>>>
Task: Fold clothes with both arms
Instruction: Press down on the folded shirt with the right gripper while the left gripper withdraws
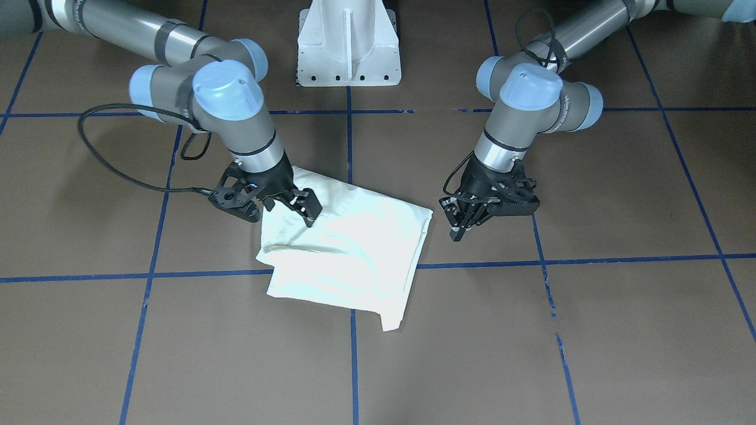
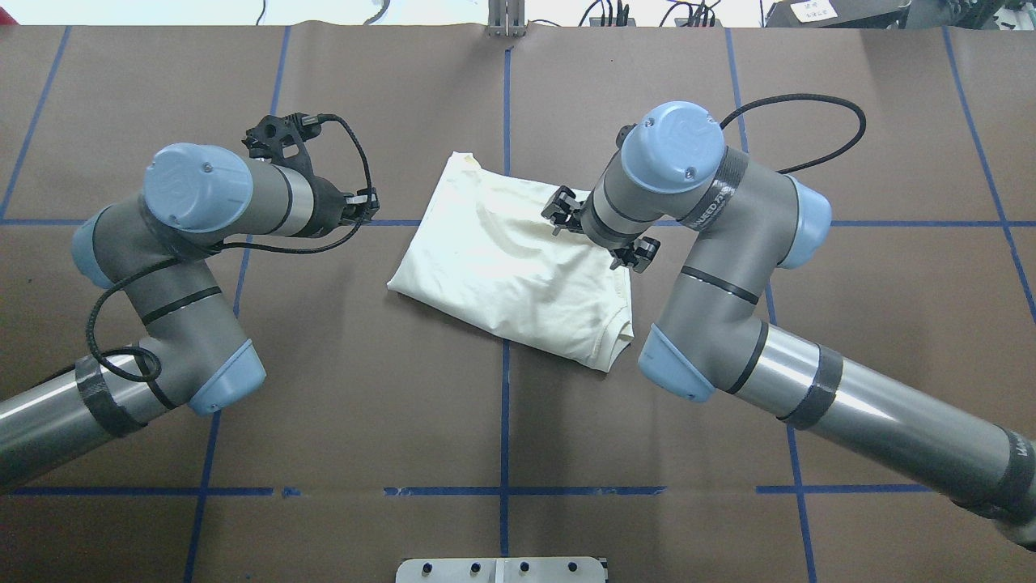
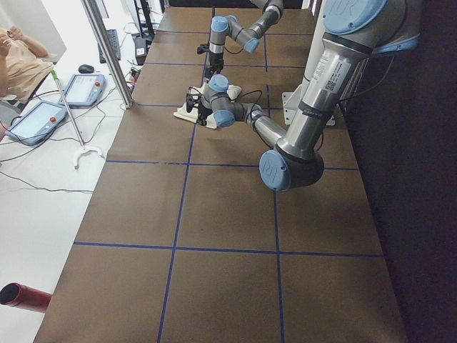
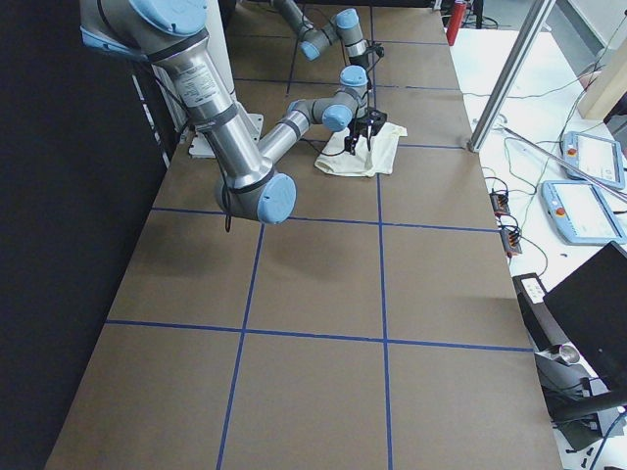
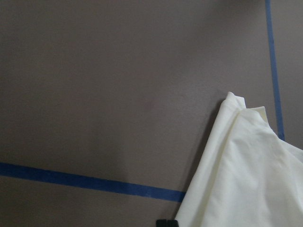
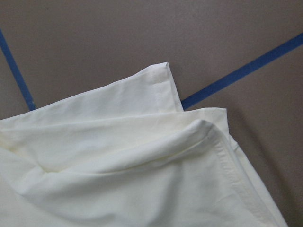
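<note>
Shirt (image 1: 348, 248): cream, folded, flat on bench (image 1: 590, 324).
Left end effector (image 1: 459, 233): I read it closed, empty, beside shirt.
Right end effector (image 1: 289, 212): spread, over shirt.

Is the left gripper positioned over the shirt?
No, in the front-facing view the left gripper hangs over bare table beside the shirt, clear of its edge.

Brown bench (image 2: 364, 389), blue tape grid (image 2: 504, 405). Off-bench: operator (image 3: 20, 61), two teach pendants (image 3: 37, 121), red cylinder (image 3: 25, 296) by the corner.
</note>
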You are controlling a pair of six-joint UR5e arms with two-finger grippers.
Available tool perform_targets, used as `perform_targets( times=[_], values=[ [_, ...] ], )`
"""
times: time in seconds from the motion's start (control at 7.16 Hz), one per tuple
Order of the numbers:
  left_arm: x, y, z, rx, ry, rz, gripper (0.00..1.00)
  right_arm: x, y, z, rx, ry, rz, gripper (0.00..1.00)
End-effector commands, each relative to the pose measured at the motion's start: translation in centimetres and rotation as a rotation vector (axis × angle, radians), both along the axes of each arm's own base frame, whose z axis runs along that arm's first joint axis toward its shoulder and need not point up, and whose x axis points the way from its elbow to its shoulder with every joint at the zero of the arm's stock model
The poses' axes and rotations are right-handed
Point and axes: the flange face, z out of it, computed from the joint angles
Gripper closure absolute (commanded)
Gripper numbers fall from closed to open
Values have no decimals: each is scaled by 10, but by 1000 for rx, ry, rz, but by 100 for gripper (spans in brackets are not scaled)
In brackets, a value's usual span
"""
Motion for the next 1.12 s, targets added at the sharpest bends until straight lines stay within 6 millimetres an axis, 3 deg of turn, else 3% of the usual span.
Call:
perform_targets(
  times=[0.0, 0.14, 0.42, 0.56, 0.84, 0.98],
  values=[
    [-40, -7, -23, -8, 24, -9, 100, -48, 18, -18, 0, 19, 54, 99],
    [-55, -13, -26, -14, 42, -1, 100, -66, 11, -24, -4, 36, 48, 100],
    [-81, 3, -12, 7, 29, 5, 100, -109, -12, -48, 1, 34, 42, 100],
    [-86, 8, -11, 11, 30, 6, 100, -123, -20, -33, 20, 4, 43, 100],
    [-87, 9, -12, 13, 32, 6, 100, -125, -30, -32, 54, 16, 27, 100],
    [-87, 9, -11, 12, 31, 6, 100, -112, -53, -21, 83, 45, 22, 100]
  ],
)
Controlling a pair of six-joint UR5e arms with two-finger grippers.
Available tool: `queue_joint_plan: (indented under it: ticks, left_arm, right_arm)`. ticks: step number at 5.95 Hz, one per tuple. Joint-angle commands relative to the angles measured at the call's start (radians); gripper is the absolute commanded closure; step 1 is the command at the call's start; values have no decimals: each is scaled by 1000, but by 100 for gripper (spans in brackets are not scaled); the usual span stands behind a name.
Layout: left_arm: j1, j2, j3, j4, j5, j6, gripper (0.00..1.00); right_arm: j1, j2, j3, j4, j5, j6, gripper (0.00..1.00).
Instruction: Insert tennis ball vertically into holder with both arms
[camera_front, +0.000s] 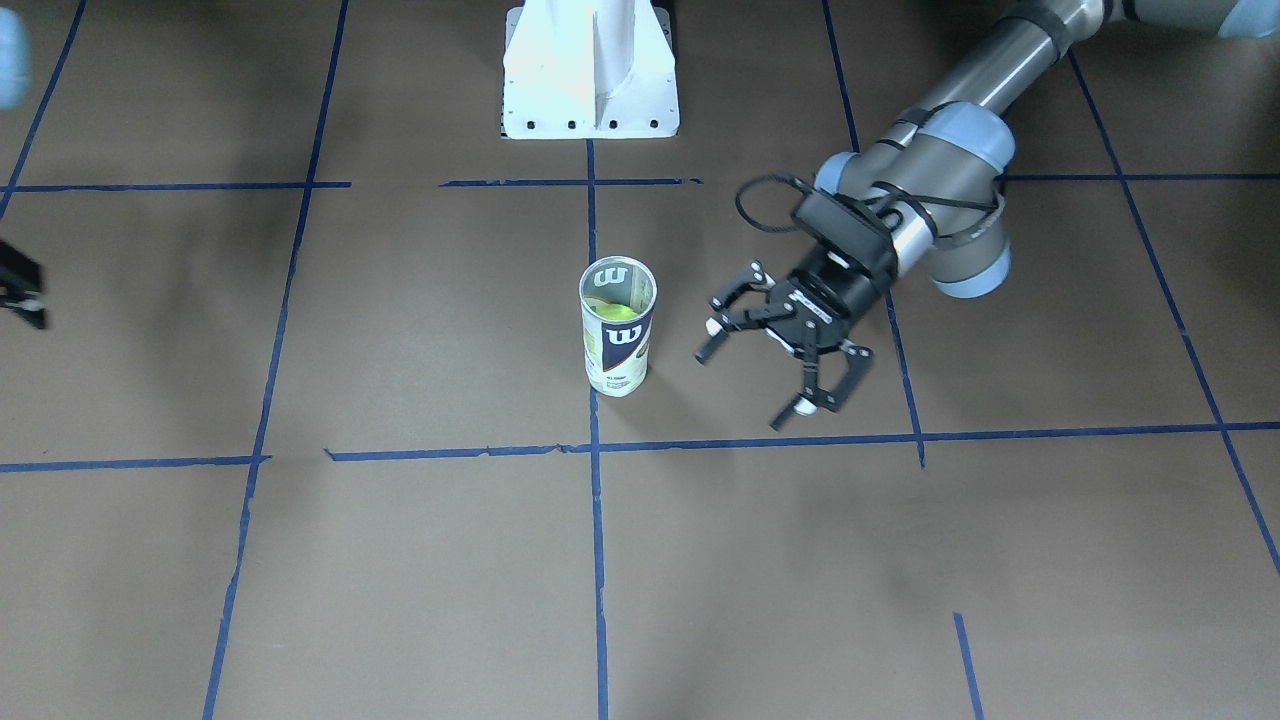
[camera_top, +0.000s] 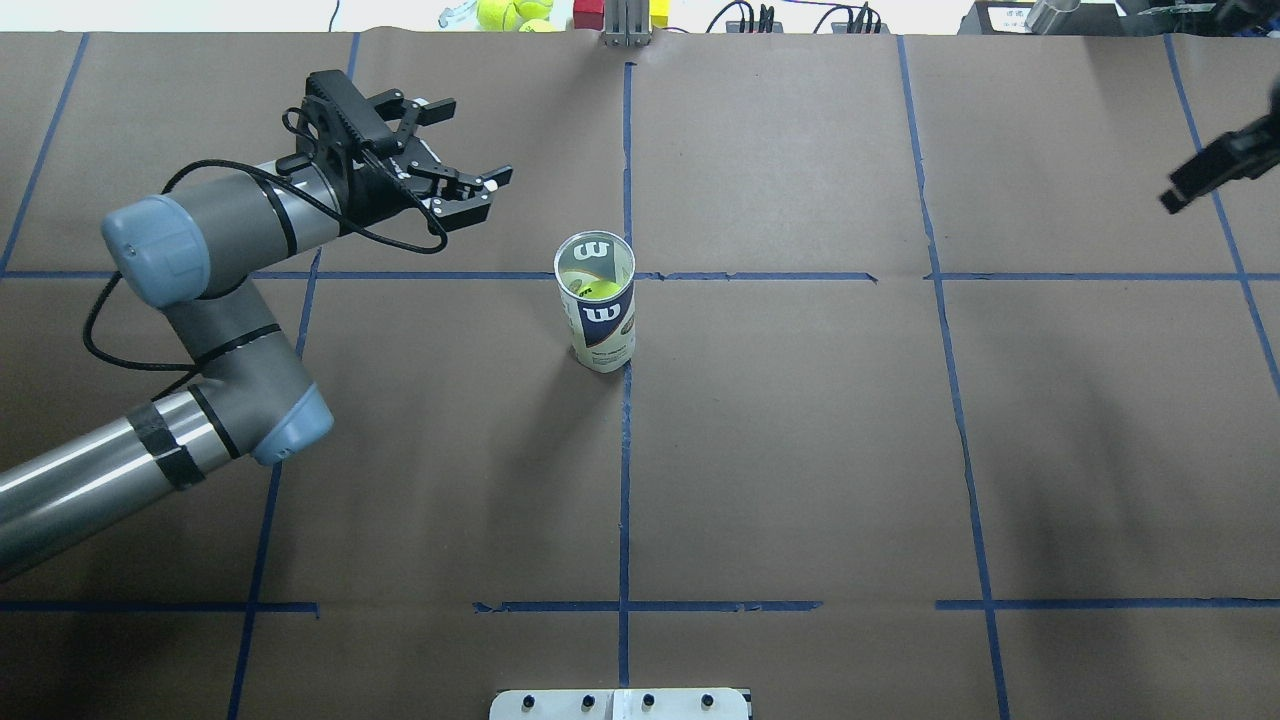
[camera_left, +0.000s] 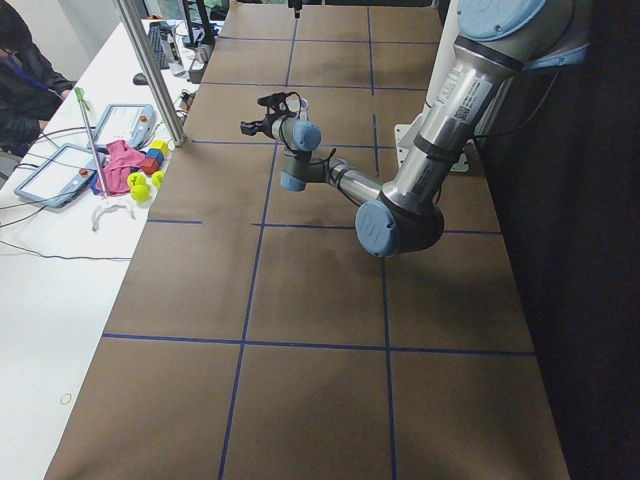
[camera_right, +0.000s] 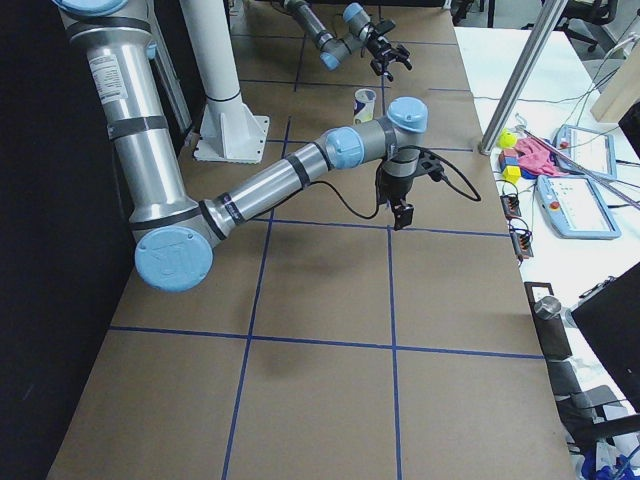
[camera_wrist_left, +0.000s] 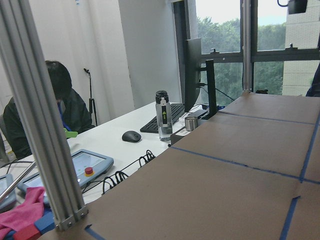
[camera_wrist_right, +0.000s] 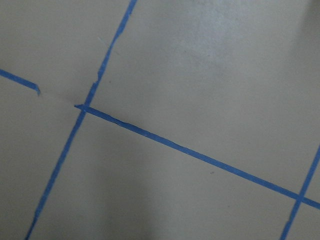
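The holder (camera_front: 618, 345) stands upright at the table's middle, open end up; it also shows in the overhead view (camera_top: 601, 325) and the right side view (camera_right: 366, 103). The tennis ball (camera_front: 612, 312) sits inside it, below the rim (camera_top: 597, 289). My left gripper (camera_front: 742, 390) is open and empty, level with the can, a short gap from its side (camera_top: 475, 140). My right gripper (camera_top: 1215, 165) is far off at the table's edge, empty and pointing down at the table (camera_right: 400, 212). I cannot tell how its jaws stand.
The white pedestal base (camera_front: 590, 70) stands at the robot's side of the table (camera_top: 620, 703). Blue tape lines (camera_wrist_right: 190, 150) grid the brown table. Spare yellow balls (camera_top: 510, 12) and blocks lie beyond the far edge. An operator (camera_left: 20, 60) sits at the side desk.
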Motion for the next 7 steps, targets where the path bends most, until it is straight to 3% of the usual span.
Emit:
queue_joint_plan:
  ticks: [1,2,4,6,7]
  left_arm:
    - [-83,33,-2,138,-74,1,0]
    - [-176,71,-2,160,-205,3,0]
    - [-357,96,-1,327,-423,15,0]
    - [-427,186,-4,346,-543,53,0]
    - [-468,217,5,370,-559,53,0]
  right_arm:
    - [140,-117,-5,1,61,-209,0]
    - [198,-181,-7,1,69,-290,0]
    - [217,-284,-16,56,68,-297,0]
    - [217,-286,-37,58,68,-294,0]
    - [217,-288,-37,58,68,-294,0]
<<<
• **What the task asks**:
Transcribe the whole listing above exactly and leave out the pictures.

• **Your solution**:
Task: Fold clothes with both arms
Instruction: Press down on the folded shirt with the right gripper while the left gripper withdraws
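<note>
Shirt (image 1: 348, 248): cream, folded, flat on bench (image 1: 590, 324).
Left end effector (image 1: 459, 233): I read it closed, empty, beside shirt.
Right end effector (image 1: 289, 212): spread, over shirt.

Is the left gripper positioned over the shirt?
No, in the front-facing view the left gripper hangs over bare table beside the shirt, clear of its edge.

Brown bench (image 2: 364, 389), blue tape grid (image 2: 504, 405). Off-bench: operator (image 3: 20, 61), two teach pendants (image 3: 37, 121), red cylinder (image 3: 25, 296) by the corner.
</note>
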You are controlling a pair of six-joint UR5e arms with two-finger grippers.
Available tool perform_targets, used as `perform_targets( times=[_], values=[ [_, ...] ], )`
"""
times: time in seconds from the motion's start (control at 7.16 Hz), one per tuple
Order of the numbers:
  left_arm: x, y, z, rx, ry, rz, gripper (0.00..1.00)
  right_arm: x, y, z, rx, ry, rz, gripper (0.00..1.00)
End-effector commands, each relative to the pose measured at the motion's start: translation in centimetres and rotation as a rotation vector (axis × angle, radians), both along the axes of each arm's own base frame, whose z axis runs along that arm's first joint axis toward its shoulder and need not point up, and whose x axis points the way from its elbow to its shoulder with every joint at the zero of the arm's stock model
The poses' axes and rotations are right-handed
Point and axes: the flange face, z out of it, computed from the joint angles
Gripper closure absolute (commanded)
Gripper numbers fall from closed to open
Values have no decimals: each is scaled by 10, but by 1000 for rx, ry, rz, but by 100 for gripper (spans in brackets are not scaled)
In brackets, a value's usual span
"""
Motion for the next 1.12 s, targets added at the sharpest bends until straight lines stay within 6 millimetres an axis, 3 deg of turn, else 3% of the usual span.
Call:
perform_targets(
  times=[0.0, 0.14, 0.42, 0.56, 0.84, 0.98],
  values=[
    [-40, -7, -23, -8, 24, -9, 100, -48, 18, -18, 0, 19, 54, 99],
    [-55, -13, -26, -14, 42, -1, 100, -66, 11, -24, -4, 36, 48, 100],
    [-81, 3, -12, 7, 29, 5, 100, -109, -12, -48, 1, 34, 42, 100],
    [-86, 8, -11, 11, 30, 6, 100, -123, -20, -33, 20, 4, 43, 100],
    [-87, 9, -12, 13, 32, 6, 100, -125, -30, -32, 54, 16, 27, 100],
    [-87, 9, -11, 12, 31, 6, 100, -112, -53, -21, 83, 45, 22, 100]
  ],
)
Controlling a pair of six-joint UR5e arms with two-finger grippers.
Available tool: `queue_joint_plan: (indented under it: ticks, left_arm, right_arm)`. ticks: step number at 5.95 Hz, one per tuple. Joint-angle commands relative to the angles measured at the call's start (radians); gripper is the absolute commanded closure; step 1 is the command at the call's start; values have no decimals: each is scaled by 1000, but by 100 for gripper (spans in brackets are not scaled); the usual span stands behind a name.
Layout: left_arm: j1, j2, j3, j4, j5, j6, gripper (0.00..1.00); right_arm: j1, j2, j3, j4, j5, j6, gripper (0.00..1.00).
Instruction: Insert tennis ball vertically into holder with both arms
[camera_front, +0.000s] 
[camera_top, +0.000s] 
[camera_left, +0.000s] 
[camera_right, +0.000s] 
[camera_wrist_left, +0.000s] 
[camera_wrist_right, +0.000s] 
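The holder (camera_front: 618, 345) stands upright at the table's middle, open end up; it also shows in the overhead view (camera_top: 601, 325) and the right side view (camera_right: 366, 103). The tennis ball (camera_front: 612, 312) sits inside it, below the rim (camera_top: 597, 289). My left gripper (camera_front: 742, 390) is open and empty, level with the can, a short gap from its side (camera_top: 475, 140). My right gripper (camera_top: 1215, 165) is far off at the table's edge, empty and pointing down at the table (camera_right: 400, 212). I cannot tell how its jaws stand.
The white pedestal base (camera_front: 590, 70) stands at the robot's side of the table (camera_top: 620, 703). Blue tape lines (camera_wrist_right: 190, 150) grid the brown table. Spare yellow balls (camera_top: 510, 12) and blocks lie beyond the far edge. An operator (camera_left: 20, 60) sits at the side desk.
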Motion for the next 7 steps, targets where the path bends most, until it is straight to 3% of the usual span.
Emit:
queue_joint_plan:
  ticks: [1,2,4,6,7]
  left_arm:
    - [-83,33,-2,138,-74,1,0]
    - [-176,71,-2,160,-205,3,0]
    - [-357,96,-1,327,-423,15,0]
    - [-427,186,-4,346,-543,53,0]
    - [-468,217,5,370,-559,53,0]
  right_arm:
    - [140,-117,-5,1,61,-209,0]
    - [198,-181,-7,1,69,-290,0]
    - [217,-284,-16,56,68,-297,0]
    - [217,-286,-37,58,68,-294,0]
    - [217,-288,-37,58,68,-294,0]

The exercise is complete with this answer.